Credit Suisse analyst Ravi Mehotra telegraphed his optimism by leading his note with “HCV – How big is big?” Mehotra observed that Gilead beat analyst expectations both on the top and bottom line, driven by strong across-the-board product performance, including a solid start from Sovaldi. And RBC Capital Markets analyst Michael Yee wrote, “We think GILD continues to go higher based on very strong pending Sovaldi sales,” with the potential for 2014 global sales to exceed $5 billion, “which is well above consensus.”

Despite analyst optimism, Schoenebaum conceded that Gilead was “weak” on Wednesday, possibly due to investor blowback. The company’s shares (NASDAQ:GILD) were off as much as 7 percent early before regaining some ground to close at $78.15 for a loss of $3.87, or 4.7 percent, on the day. Twice the average volume of shares changed hands.
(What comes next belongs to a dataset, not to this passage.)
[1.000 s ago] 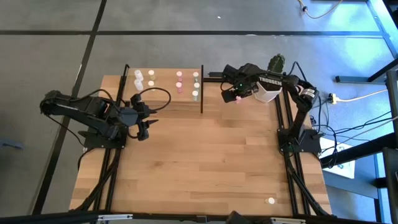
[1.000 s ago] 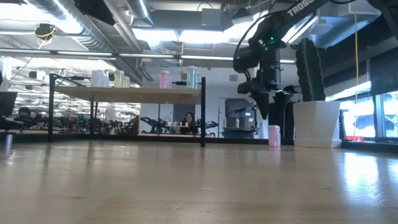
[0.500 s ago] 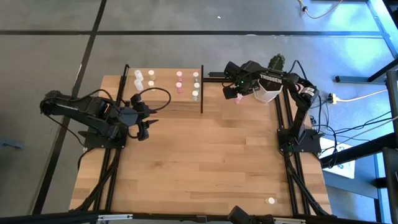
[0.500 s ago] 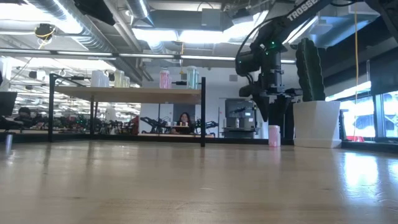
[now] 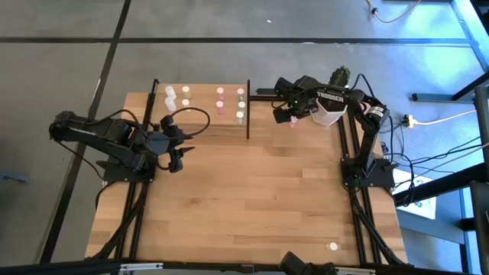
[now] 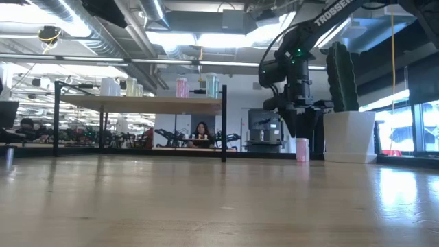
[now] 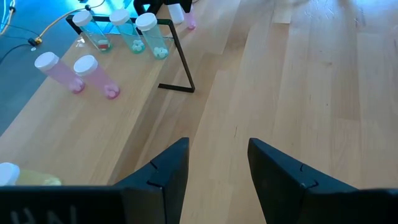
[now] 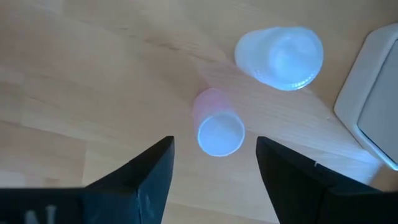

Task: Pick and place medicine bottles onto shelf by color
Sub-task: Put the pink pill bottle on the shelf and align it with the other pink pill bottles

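Note:
A pink medicine bottle (image 8: 217,129) with a white cap stands upright on the table (image 5: 252,198), just right of the shelf (image 5: 202,116). My right gripper (image 8: 214,167) hovers above it, open and pointing down, one finger on either side, touching nothing; the low view shows the fingertips (image 6: 300,130) above the bottle (image 6: 301,149). A whitish bottle (image 8: 280,53) stands next to the pink one. White, yellow, pink and green bottles (image 5: 219,100) stand on the shelf. My left gripper (image 7: 217,169) waits open by the shelf's near left corner (image 5: 177,158).
A white pot with a cactus (image 5: 330,107) stands right behind my right gripper; its corner (image 8: 373,106) is close to the whitish bottle. The shelf's black corner post (image 5: 247,114) stands left of the pink bottle. A lone white bottle (image 5: 332,247) sits at the near right.

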`<action>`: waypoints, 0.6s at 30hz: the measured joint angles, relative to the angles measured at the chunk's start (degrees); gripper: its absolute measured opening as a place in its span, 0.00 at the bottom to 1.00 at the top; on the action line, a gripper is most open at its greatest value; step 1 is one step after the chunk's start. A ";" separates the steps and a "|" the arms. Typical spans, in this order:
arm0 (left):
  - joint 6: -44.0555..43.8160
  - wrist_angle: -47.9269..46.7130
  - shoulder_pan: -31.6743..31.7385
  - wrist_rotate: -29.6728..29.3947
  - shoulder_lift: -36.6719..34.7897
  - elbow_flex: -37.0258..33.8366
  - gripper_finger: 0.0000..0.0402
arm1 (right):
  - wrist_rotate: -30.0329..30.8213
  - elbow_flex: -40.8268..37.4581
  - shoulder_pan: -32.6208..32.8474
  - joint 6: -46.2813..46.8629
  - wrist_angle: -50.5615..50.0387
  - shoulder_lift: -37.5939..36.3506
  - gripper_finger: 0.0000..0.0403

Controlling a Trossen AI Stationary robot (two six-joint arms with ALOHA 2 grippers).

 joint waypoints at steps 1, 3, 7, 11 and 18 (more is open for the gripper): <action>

Gilead also reported that fourth quarter product sales increased 21 percent, to $3.04 billion, compared to $2.51 billion in the same period in 2012. Antiviral product sales increased 22 percent, to $2.64 billion in the fourth quarter, reflecting sales growth of 30 percent in the U.S. and 7 percent in Europe. For 2013, antiviral product sales increased 15 percent, to $9.34 billion, reflecting sales growth of 19 percent in the U.S. and 6 percent in Europe.

The company has a smaller footprint in cardiovascular products, where sales increased 24 percent in 2013, to $968.6 million, compared to 2012.

Gilead reported cash, equivalents and marketable securities of $2.57 billion as of Dec. 31, 2013, compared to $2.58 billion as of Dec. 31, 2012. Excluding Sovaldi, the company projected 2014 net product sales in a range of $11.3 billion to $11.5 billion and an effective tax rate of 28 percent to 29 percent in 2014, though Schoenebaum suggested the tax rate on global HCV product sales could be as low as approximately 15 percent, compared to approximately 28 percent for other products, based on his discussions with management.